### [PROBLEM]
Search term "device": please copy every line of the records below that contains it.

[MATERIALS PROVIDED]

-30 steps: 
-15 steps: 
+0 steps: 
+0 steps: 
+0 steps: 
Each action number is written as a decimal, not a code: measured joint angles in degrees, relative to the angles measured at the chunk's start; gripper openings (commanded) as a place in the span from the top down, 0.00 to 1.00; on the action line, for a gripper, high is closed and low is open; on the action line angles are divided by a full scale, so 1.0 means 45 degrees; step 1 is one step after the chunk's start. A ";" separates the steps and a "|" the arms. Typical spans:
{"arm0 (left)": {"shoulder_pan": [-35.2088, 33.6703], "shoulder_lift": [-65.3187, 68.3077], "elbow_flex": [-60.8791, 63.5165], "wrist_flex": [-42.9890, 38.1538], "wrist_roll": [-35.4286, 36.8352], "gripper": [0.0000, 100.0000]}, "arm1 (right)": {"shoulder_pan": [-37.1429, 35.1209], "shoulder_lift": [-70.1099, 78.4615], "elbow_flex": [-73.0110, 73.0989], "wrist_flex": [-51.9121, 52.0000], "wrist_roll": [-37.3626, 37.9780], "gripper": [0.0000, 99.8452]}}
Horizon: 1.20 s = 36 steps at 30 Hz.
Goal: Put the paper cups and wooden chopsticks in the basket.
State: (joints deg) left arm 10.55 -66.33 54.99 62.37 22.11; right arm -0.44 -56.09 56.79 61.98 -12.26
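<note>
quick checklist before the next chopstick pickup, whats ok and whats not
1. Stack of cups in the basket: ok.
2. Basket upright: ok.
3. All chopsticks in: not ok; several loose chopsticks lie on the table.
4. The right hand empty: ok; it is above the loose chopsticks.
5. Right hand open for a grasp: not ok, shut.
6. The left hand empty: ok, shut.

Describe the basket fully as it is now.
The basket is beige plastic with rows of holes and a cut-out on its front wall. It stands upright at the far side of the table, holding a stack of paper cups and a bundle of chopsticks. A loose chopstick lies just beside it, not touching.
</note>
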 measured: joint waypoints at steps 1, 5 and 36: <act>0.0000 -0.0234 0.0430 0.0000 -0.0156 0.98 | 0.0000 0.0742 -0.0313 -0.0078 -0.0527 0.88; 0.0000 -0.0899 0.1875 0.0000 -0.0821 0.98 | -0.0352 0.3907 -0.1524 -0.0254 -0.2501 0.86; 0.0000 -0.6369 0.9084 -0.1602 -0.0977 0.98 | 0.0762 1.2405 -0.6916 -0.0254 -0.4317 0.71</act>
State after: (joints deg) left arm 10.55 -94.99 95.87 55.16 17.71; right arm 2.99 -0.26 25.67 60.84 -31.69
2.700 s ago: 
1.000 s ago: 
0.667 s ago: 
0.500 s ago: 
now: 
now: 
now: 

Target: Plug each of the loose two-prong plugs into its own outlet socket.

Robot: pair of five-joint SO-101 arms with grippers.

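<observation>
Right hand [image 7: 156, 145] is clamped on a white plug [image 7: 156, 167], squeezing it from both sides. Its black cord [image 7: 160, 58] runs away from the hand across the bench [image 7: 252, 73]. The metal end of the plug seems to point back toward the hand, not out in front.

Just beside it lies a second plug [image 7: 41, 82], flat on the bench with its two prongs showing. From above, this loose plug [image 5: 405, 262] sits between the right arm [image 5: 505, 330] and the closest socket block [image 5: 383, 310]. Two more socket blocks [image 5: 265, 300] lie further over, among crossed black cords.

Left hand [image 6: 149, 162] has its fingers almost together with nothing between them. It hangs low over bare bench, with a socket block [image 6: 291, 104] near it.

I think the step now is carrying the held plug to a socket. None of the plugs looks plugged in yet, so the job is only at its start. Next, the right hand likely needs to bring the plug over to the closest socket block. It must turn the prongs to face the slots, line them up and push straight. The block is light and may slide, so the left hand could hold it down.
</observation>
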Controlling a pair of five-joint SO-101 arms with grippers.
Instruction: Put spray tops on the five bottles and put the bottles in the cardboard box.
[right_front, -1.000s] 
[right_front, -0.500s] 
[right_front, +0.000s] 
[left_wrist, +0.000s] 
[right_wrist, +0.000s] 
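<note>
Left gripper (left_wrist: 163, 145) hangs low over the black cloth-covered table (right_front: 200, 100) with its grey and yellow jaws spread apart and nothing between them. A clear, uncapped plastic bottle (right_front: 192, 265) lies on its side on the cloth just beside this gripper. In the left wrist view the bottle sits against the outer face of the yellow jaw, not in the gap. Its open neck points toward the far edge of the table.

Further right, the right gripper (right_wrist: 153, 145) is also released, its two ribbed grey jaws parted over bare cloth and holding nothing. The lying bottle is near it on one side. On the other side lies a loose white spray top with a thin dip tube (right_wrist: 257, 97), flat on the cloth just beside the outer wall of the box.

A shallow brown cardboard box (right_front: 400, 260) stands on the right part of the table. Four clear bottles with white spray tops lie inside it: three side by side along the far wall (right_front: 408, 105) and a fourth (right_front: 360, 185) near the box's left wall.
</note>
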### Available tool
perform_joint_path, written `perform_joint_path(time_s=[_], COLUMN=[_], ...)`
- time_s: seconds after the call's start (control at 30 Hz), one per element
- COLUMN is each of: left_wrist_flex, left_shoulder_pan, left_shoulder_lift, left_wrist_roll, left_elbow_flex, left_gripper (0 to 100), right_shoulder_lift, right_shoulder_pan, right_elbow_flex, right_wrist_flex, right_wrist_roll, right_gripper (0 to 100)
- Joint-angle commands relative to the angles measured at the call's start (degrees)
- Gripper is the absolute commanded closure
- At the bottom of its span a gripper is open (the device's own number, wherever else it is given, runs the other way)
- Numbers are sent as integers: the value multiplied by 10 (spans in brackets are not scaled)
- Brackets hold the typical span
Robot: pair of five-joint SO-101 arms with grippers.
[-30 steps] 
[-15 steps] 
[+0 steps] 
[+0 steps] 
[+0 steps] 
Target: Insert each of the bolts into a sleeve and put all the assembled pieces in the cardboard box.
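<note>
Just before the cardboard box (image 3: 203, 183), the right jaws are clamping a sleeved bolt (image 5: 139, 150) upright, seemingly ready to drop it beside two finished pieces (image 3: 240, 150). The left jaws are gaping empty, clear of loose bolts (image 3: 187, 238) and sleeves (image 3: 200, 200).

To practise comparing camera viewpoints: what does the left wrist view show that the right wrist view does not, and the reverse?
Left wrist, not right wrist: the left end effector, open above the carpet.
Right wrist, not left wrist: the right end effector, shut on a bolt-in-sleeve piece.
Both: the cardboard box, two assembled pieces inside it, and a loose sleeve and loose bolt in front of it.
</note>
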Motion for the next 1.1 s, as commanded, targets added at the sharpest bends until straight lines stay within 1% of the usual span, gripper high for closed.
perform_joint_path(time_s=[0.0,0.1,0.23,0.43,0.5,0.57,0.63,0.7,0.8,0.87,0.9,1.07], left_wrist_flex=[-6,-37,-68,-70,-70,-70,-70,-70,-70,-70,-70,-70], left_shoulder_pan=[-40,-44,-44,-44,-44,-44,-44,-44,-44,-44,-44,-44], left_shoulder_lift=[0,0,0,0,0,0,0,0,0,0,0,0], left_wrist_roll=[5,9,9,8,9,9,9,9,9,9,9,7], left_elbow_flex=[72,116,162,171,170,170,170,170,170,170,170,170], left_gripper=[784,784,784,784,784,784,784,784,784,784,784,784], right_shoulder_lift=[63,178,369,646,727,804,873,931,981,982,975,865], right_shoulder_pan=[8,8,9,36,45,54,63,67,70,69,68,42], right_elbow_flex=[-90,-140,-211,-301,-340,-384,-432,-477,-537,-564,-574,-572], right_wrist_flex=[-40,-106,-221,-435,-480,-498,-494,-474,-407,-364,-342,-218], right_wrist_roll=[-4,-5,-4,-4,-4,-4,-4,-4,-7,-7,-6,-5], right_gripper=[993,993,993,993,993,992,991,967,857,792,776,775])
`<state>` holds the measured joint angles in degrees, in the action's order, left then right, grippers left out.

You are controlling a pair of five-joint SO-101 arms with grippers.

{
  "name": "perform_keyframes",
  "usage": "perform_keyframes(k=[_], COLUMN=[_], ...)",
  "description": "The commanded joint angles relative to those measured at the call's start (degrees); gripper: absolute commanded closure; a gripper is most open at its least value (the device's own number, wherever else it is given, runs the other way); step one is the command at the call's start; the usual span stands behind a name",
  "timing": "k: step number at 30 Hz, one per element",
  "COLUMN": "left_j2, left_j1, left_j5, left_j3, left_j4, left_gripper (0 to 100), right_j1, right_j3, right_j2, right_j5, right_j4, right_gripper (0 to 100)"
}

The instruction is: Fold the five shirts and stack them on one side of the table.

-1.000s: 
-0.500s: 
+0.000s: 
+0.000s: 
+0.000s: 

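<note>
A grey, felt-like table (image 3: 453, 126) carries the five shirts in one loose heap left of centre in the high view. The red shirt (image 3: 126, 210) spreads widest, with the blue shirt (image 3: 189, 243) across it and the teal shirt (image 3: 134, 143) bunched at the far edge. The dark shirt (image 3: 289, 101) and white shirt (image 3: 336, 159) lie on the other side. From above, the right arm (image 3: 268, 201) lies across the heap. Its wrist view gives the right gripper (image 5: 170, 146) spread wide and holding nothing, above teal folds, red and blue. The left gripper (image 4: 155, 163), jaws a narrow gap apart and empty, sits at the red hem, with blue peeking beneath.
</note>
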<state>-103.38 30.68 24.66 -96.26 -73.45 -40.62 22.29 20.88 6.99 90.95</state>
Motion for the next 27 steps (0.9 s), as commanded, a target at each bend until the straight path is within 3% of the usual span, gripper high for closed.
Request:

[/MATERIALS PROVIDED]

### [RESULT OF THIS TASK]
- At the bottom of its span a gripper is open (the device's own number, wherever else it is given, runs the other way)
  "description": "The commanded joint angles relative to those measured at the call's start (degrees); gripper: absolute commanded closure; a gripper is most open at its least value (the device's own number, wherever else it is given, runs the other way); step one is the command at the call's start; the usual span stands behind a name",

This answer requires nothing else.